Protecting biodiversity

2010 is the International Year of Biodiversity and Lismore City Council says there are several ways you can do more to protect the region’s biodiversity.

Below, Council’s Environmental Strategies co-ordinator Nick Stephens outlines Top 10 Hints for getting involved in improving biodiversity in your neck of the woods.

1. Develop an understanding of what biodiversity is – the term describes the variety of all life and natural processes on Earth. Many of the products we take for granted (water, soil, food) depend on a diversity of species on the land, in the water and underground. Biodiversity is closely linked to levels of native vegetation, which provide habitat for native fauna. Visit

2. Adopt the slogan ‘Think Global – Act Local’. You can take action in your own backyard, lifestyle and community to improve the health of the entire planet. Lead by example!

3. Understand biodiversity in your backyard – what grows in your backyard, big or small, can have a significant impact on local biodiversity. Learn about local weeds and replace them with non-invasive native plants, which support native animals.

4. Visit our local natural parks and reserves and appreciate the plants and animals that grow in them. Areas close to Lismore City include Rotary Park, Wilsons Nature Reserve and Tucki Tucki Creek Recreation Park in Goonellabah. Further afield there are lots of National Parks and State Forests.

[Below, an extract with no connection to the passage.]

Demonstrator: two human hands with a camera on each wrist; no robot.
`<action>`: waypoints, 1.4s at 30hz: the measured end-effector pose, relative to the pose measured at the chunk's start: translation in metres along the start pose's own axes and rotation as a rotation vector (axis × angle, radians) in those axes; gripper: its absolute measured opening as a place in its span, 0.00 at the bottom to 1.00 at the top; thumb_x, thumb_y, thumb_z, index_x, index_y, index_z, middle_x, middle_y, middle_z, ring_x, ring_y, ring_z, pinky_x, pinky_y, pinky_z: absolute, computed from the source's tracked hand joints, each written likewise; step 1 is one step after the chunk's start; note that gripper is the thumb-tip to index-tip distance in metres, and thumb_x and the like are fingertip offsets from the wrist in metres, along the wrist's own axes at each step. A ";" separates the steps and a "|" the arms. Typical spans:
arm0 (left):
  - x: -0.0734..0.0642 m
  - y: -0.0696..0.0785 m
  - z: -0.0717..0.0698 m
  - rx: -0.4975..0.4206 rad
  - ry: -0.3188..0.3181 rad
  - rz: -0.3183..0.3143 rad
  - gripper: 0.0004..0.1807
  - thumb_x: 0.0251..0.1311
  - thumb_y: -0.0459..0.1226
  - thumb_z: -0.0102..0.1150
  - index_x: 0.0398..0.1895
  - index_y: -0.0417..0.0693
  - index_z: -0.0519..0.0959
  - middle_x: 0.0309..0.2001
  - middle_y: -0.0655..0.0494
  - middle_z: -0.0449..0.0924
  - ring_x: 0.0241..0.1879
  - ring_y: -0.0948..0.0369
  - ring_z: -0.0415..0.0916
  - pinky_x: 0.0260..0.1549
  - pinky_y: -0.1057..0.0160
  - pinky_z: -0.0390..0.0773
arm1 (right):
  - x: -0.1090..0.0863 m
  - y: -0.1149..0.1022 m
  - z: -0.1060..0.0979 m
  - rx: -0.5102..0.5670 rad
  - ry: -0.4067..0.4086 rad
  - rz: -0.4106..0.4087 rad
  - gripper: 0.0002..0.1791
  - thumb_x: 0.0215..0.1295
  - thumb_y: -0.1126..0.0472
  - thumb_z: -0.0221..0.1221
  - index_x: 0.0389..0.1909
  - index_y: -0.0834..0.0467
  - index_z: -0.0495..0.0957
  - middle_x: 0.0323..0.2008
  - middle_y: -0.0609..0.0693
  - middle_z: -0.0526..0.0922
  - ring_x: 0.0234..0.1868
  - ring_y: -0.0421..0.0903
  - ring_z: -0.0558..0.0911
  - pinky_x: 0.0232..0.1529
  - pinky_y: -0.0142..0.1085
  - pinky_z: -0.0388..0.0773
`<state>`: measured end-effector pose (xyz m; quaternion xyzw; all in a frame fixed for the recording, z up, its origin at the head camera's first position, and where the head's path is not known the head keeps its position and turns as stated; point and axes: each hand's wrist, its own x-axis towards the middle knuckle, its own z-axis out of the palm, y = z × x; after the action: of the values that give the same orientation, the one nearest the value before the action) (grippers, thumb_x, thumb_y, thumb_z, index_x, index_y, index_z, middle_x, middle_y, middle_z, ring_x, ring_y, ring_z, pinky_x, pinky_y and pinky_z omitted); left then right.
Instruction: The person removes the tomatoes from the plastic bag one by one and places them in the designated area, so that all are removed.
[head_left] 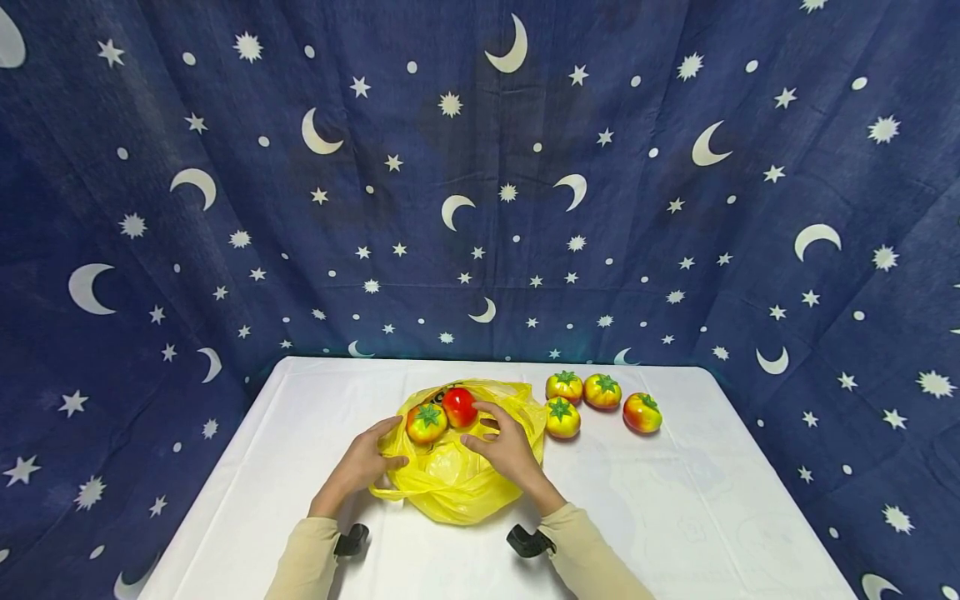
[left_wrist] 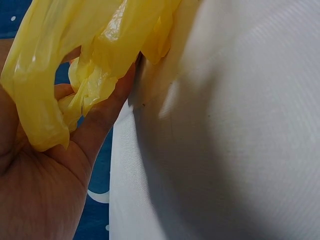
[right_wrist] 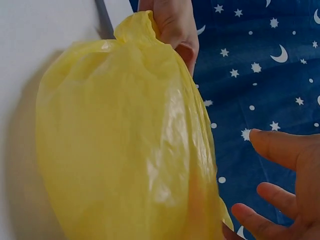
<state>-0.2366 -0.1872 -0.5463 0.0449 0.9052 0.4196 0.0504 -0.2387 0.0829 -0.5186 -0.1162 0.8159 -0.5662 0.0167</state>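
Clock positions refer to the head view, centred on the yellow plastic bag [head_left: 461, 502]; the bag rests on the white table [head_left: 660, 517], mouth spread upward, presumably so that its interior can be reached from above.

Contents: two toy fruits show in the mouth; the red fruit [head_left: 458, 403] lies at 12 o'clock; the leaf-topped fruit [head_left: 427, 425] lies at 10 o'clock, green crown upward; the soft film probably lets them settle against each other.

Left hand [head_left: 361, 461]: located at 9 o'clock; fingers extended and relaxed along the rim, thumb apart, film lying between them; no firm grip shows; this placement probably steadies the wall and holds the mouth wide; a handle loop [head_left: 386, 493] hangs at 8 o'clock, below the thumb.

Right hand [head_left: 510, 447]: located at 3 o'clock, over the mouth; thumb and fingers spread, not wrapped round anything; the index fingertip is at the red fruit's right side, though contact cannot be confirmed; the spread probably suits a rounded body.

Loose stock: three yellow fruits [head_left: 563, 419] cluster at 2 o'clock, the nearest just beside the bag; a red-and-yellow fruit [head_left: 642, 414] lies farther out, towards 3 o'clock; this siding probably suits the right hand's reach.
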 end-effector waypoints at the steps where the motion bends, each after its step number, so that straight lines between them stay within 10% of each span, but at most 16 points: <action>1: 0.000 0.000 0.000 -0.002 0.000 -0.001 0.42 0.51 0.35 0.72 0.71 0.46 0.66 0.72 0.43 0.64 0.73 0.40 0.58 0.71 0.39 0.58 | 0.001 0.000 0.002 0.001 -0.004 0.005 0.34 0.58 0.54 0.70 0.65 0.56 0.71 0.65 0.58 0.73 0.62 0.63 0.76 0.59 0.52 0.79; 42: 0.001 -0.001 0.000 -0.013 -0.012 -0.022 0.42 0.51 0.34 0.72 0.71 0.49 0.66 0.72 0.44 0.64 0.73 0.41 0.58 0.71 0.37 0.59 | 0.027 -0.003 0.062 -0.176 -0.062 0.008 0.37 0.55 0.55 0.72 0.66 0.54 0.70 0.64 0.55 0.75 0.62 0.54 0.76 0.65 0.52 0.74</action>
<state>-0.2378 -0.1875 -0.5468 0.0372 0.9025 0.4247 0.0607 -0.2549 0.0193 -0.5354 -0.1314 0.8619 -0.4885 0.0343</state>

5. Plant more native trees – many of the plants nurseries sell are not native and can become weeds. Changes in retail practices will only happen when buyers demand local native species over others.

6. Learn more about Council’s plan to consult the community about introducing an Environmental Levy and take part in the consultation process.

7. As a grazier learn more about the advantages of managing biodiversity in your soils and on your farm. A third of the region is used for grazing and can make a tremendous contribution to biodiversity. Check out the latest publication Developing best practice biodiversity management for Northern Rivers graziers at www.northern.cma.

8. Reduce chemicals (household, garden, agricultural). We are increasingly aware of the negative impacts of chemicals on both human health and biodiversity. Investigate healthy alternatives.

9. Consider borrowing (or building) an Indian myna or cane toad trap from Council – these pests are a serious threat to our local biodiversity.

10. Live life more simply – all the products we consume are likely to have some negative impact on biodiversity through their production, use or disposal.